____ Information provided
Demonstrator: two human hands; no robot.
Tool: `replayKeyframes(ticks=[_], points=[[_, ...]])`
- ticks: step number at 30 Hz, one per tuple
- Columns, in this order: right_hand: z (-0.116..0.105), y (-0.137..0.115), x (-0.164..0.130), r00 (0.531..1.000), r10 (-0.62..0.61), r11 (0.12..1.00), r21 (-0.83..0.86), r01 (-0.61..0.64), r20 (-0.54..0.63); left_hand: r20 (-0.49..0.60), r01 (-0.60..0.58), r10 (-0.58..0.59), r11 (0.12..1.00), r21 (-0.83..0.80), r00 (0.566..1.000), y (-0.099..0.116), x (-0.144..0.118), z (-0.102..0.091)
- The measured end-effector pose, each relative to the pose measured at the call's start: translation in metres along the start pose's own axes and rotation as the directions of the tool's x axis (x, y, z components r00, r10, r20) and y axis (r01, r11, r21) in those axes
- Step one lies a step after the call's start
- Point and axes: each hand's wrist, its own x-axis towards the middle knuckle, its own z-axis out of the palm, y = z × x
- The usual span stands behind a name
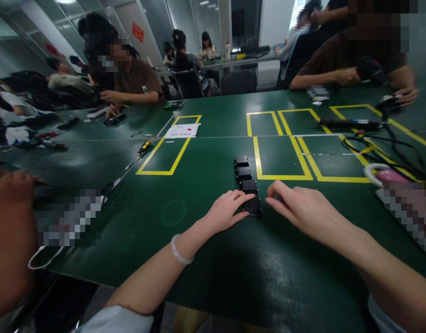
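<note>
Left hand (228, 206): reaches in from the left of the row (244, 172) and touches the nearest block (254, 206), thumb and index finger slightly parted over it; cannot tell whether gripping or only resting. On that wrist, left of the row and closer to the body, a pale bracelet (180, 250). Right hand (296, 203): hovers just right of the row's near end, apart from it, thumb and index finger curled to a narrow gap; cannot tell whether holding anything small there.

In the row, four black blocks, lined up on the green table (199, 277), leading away from the body and slightly leftward. Right of the row and also farther off to its left, rectangles of yellow tape (285, 177). Beyond the row to the left, a white paper (182, 131) and a yellow-and-black tool (143, 148). Beyond it to the right, a black rod (352, 124) near dark cables (398, 152); well right of it, a white ring (371, 175) beside a pink thing (393, 175). Far past the row, a co-worker (338, 58) on the right with a dark drill-like tool (371, 69), another co-worker (136, 78) on the left. Well left of the row, a blurred third person's hand (11, 185).
</note>
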Motion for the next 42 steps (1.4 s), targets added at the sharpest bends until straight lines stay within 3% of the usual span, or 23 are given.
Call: replayKeyframes(ticks=[13, 22, 30, 37, 42], points=[[-0.0011, -0.0001, 0.0024, 1.000, 0.008, 1.000, 0.021, -0.008, 0.015, -0.044, -0.013, 0.018, 0.993, 0.116, 0.999, 0.0038, 0.0005, -0.0058], [0.0033, 0.0023, 0.0007, 0.997, -0.023, 0.999, 0.027, 0.025, -0.071, -0.079, -0.020, 0.028, 0.994, 0.111, 0.996, 0.0021, 0.0001, -0.0042], [-0.0030, -0.0011, -0.0006, 0.999, -0.032, 0.998, 0.058, 0.034, -0.030, -0.071, -0.007, 0.014, 0.995, 0.098, 0.997, 0.0013, -0.0005, -0.0020], [0.0015, 0.0015, 0.0007, 0.999, -0.019, 1.000, -0.026, 0.018, -0.045, -0.065, -0.016, 0.022, 0.996, 0.085, 0.998, 0.0011, -0.0007, -0.0018], [-0.0010, -0.0006, -0.0004, 0.998, -0.048, 0.997, 0.050, 0.051, -0.051, -0.071, -0.012, 0.018, 0.997, 0.080, 0.997, 0.0013, -0.0010, -0.0021]])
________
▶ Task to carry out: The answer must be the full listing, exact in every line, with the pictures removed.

▶ Result of this exercise:
Demonstrator: two human hands; no robot.
Tool: `replayKeyframes(ticks=[_], points=[[_, ...]])`
- ticks: step number at 30 Hz, one per tuple
- Columns, in this order: right_hand: z (-0.116..0.105), y (-0.137..0.115), x (-0.164..0.130), r00 (0.531..1.000), r10 (-0.62..0.61), r11 (0.12..1.00), r21 (-0.83..0.86), r01 (-0.61..0.64), r20 (-0.54..0.63); left_hand: r20 (-0.49..0.60), r01 (-0.60..0.58), r10 (-0.58..0.59), r11 (0.12..1.00), r21 (-0.83..0.80), r00 (0.566..1.000), y (-0.099..0.116), x (-0.144..0.118), z (-0.102..0.091)
- The measured end-effector pose, each relative to the pose measured at the call's start: translation in metres along the start pose's own axes and rotation as the directions of the tool's x axis (x, y, z components r00, r10, r20) and y axis (r01, r11, r21) in those axes
- Step one lies a step after the call's start
- Point and axes: each hand's wrist, its own x-axis towards the middle knuckle, its own z-axis out of the palm, y = z × x
- The usual span stands behind a name
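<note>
Left hand (228, 206): reaches in from the left of the row (244, 172) and touches the nearest block (254, 206), thumb and index finger slightly parted over it; cannot tell whether gripping or only resting. On that wrist, left of the row and closer to the body, a pale bracelet (180, 250). Right hand (296, 203): hovers just right of the row's near end, apart from it, thumb and index finger curled to a narrow gap; cannot tell whether holding anything small there.

In the row, four black blocks, lined up on the green table (199, 277), leading away from the body and slightly leftward. Right of the row and also farther off to its left, rectangles of yellow tape (285, 177). Beyond the row to the left, a white paper (182, 131) and a yellow-and-black tool (143, 148). Beyond it to the right, a black rod (352, 124) near dark cables (398, 152); well right of it, a white ring (371, 175) beside a pink thing (393, 175). Far past the row, a co-worker (338, 58) on the right with a dark drill-like tool (371, 69), another co-worker (136, 78) on the left. Well left of the row, a blurred third person's hand (11, 185).
</note>
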Motion for the next 42 steps (1.4 s), targets added at the sharpest bends until straight lines stay within 3% of the usual span, or 23 are given.
Call: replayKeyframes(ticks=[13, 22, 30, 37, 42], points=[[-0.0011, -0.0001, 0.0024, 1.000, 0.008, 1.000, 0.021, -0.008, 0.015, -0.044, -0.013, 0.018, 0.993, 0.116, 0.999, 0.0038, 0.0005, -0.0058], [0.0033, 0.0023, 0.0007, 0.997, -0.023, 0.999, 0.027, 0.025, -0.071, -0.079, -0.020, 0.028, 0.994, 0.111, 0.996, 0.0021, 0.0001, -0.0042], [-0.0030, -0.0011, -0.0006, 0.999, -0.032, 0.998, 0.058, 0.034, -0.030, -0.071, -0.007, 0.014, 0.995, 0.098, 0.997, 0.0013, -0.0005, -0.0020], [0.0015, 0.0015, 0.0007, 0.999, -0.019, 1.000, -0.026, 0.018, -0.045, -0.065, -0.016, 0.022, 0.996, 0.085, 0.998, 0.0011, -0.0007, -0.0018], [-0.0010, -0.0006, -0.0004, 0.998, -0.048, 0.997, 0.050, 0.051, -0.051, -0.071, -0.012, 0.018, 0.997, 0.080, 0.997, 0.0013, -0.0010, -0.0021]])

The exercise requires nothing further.